La versión clásica de este sándwich se hace con pan blanco suave y rebanado, mantequilla de cacahuete cremosa o con trocitos y jalea.

Fuera de los Estados Unidos, el sándwich de mantequilla de maní y jalea es muy raro.

Gran parte del mundo ve la combinación como repulsiva.

Hoy en día, muchos tratan de evitar el pan blanco y las grasas hidrogenadas.

Sin embargo, el sándwich tiene un nostálgico atractivo para muchos americanos.

Y las recetas para obtener versiones de alta calidad, con cacahuetes recién molidos, pan artesanal o mermeladas inusuales, circulan en la web.

Las Hijas de la Confederación se vuelven creativas.

Andrew P. Haley, Universidad del Sur de Misisipi.

Podría decirse que ni siquiera es un sándwich.

Era un favorito de los estudiantes y miembros del Parlamento de Oxford hasta mediados del siglo XX.

El plato se prepara generalmente poniendo pasta de anchoas y huevos sobre una tostada.

El sándwich americano se distinguió de sus homólogos británicos por la escala de su ambición.

Imitando los crecientes rascacielos de las ciudades americanas, muchos eran asuntos elevados que celebraban la abundancia.

Pero esos sándwiches eran los de los comedores municipales y, más tarde, de los restaurantes.

En los hogares de las mujeres del sur, el sándwich era una forma de unir la sofisticación británica con la creatividad americana.

Por ejemplo, el libro de cocina de las Hijas Unidas de la Confederación incluía sándwiches de mollejas.

Se hacían calentando despojos enlatados, recortes de animales y untando la mezcla entre dos trozos de tostada.
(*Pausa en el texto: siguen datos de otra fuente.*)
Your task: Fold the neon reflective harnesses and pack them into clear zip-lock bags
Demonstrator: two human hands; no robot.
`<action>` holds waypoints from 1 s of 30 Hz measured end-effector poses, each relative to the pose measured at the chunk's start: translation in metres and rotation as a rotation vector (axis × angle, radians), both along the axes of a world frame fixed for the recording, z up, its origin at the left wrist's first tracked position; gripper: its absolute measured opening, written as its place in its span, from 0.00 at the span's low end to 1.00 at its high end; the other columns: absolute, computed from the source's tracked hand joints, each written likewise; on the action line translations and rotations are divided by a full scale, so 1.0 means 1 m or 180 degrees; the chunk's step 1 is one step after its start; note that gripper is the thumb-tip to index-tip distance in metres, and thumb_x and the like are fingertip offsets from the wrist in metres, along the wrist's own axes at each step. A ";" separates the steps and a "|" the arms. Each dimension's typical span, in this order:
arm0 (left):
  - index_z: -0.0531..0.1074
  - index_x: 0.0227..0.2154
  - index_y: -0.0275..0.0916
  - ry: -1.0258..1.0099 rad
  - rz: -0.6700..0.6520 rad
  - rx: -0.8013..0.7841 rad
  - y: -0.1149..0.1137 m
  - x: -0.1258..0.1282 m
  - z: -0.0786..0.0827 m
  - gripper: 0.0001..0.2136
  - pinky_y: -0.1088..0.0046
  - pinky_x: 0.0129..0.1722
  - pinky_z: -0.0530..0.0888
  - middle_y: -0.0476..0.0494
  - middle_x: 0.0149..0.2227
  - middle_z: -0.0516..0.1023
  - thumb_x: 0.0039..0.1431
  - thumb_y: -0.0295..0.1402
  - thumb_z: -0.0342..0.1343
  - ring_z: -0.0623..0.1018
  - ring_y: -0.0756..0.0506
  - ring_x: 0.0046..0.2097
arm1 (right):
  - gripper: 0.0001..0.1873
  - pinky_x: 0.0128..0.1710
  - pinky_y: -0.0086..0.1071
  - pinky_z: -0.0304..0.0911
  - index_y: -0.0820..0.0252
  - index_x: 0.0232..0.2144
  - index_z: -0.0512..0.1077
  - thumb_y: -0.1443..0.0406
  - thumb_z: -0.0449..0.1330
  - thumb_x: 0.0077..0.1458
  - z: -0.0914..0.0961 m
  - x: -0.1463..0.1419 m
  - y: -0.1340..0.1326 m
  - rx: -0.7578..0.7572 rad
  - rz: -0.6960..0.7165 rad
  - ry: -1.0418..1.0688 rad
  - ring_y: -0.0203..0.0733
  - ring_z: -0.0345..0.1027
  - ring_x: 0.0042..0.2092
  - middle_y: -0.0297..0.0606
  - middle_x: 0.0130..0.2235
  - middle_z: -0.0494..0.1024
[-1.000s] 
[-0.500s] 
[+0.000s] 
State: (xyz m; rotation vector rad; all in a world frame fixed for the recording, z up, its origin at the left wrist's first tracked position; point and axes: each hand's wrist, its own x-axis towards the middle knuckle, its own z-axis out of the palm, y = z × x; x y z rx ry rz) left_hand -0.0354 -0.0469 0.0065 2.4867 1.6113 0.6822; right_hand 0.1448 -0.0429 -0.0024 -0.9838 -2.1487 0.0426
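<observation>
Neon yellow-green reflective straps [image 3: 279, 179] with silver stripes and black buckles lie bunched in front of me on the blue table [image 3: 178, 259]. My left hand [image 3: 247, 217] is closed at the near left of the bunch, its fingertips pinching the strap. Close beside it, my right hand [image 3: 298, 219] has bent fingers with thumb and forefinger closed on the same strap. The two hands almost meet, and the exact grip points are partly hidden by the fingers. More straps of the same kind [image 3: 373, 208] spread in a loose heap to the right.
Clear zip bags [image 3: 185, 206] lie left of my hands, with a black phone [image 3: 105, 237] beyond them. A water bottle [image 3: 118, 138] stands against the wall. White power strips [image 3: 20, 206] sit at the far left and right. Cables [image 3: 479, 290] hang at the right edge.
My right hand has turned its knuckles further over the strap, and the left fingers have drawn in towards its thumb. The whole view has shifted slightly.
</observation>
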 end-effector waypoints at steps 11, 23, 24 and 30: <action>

También hay un sándwich de pimienta verde, elaborado con rebanadas de pan muy finas y rebanadas, también «muy finas» de pimienta verde.

Tales combinaciones creativas no se limitaban a las elites de la capital de Mississippi.

En las casas de las plantaciones del Delta del Mississippi, el Club de Mujeres servía sándwiches de nueces inglesas, nueces negras y aceitunas rellenas molidas en una pasta colorida.

También prepararon «Sándwiches de la Amistad» de pepinos rallados, cebollas, apio y pimientos verdes mezclados con requesón y mayonesa.

Mientras tanto, la élite industrial de Laurel, Mississippi, servía sándwiches de puré de huevos y tocino y sándwiches de crema de sardinas.

No todas estas combinaciones estaban cubiertas por una rebanada de pan.

Así que los expertos se resisten a llamarlos sándwiches.

Pero estas damas si lo hicieron, y ataron con orgullo sus creaciones originales con lazos.